Tom James, CEO and co-founder of TradeFlow Capital, addressed the consequences of turmoil in Eastern Europe and how technology can make a difference in the supply chain.
James called for a policy like the Marshall Plan that was put in place after World War II to foster cross-border trade:
Last year, over half of the trade finance applications were rejected by banks simply because they lacked the data needed. In order to lubricate global trade and facilitate and smooth the global supply chain, governments should invest in digital tools, from IoT sensors and cloud computing. This will provide enterprises with the relevant information required to receive much-needed export and import funding in order to trade in commodities, such as fertilizer and grains, across borders.

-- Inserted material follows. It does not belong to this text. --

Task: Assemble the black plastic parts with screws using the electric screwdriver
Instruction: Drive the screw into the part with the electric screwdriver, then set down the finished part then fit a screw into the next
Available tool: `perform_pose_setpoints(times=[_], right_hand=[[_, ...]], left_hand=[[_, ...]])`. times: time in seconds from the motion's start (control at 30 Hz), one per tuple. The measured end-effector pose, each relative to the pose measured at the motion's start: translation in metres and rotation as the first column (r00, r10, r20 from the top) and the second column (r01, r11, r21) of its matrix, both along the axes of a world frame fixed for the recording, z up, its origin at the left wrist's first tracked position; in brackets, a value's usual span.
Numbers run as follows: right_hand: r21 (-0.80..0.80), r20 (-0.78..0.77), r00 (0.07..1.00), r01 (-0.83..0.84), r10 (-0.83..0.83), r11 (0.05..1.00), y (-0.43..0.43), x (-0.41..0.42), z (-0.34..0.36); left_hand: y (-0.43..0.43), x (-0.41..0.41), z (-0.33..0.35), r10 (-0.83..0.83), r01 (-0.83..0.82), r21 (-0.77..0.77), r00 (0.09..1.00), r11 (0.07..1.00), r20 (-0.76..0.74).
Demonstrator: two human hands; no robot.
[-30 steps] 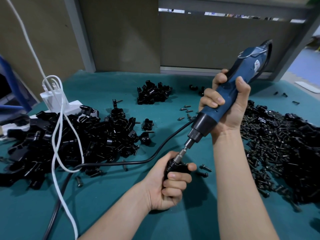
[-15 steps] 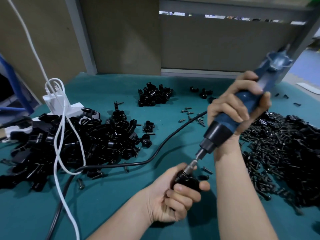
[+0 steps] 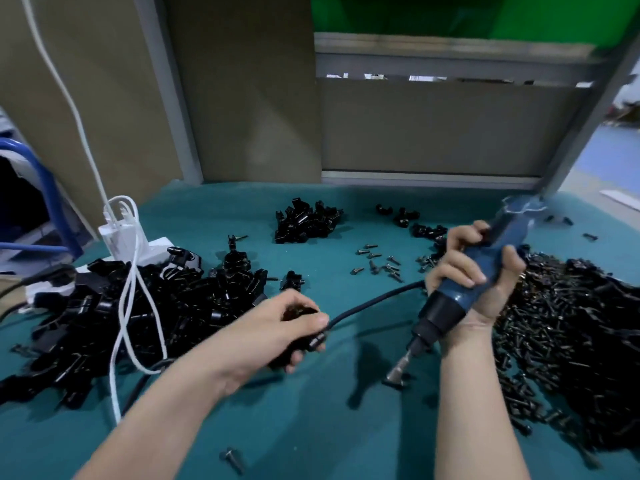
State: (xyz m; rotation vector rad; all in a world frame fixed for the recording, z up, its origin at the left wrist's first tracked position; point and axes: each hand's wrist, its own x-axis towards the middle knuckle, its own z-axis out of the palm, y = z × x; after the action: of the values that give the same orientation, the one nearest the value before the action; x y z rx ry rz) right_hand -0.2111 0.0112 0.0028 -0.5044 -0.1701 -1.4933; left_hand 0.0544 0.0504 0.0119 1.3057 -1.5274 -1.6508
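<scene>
My right hand [image 3: 474, 275] grips the blue electric screwdriver [image 3: 478, 271], tilted with its bit [image 3: 398, 370] pointing down-left, close to the green mat. My left hand [image 3: 280, 327] is closed on a small black plastic part [image 3: 304, 342], held left of the bit and apart from it, over the black power cord [image 3: 367, 306]. A large heap of black plastic parts [image 3: 138, 306] lies at the left. A big pile of black screws [image 3: 571, 341] lies at the right.
A smaller pile of black parts [image 3: 304, 220] sits at the back centre, with loose screws [image 3: 377, 261] nearby. One screw [image 3: 232, 459] lies near the front edge. A white charger and cable [image 3: 121, 237] sit at the left. Panels wall the back.
My left hand has carried the black part leftward, away from the screwdriver bit. The screwdriver has swung down toward the mat. The camera view has tilted up.
</scene>
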Motion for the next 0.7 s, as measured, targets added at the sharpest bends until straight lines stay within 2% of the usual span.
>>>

Many in the commodity trade thought COVID-19 would promote change in the supply chain planning and digitization of international trade documents, given the issues that were faced with pieces of paper not getting delivered during COVID lockdowns. It seems the pandemic did not trigger the industry-wide adoption of digital trade documents everyone was expecting.
Strong government leadership in adopting electronic transaction law to support digitization is required. Some countries like Singapore have already adopted the UNCITRAL Model Law on Electronic Transferable Records (MLETR), which enables the creation and use of transferable documents or instruments, such as electronic bills of lading (eBLs). These documents are vital for international trade.
James wrote the shortages are not limited to Europe. Africa, Asia, and Middle East also will be affected — up to 90 percent of Lebanon’s wheat and cooking oil comes from Ukraine and Russia and in that country food inflation has grown by 1,000 percent.
African countries imported about $4 billion of agricultural products from Russia in 2020 and Ukraine is Indonesia’s second-largest importer of wheat, according to the report.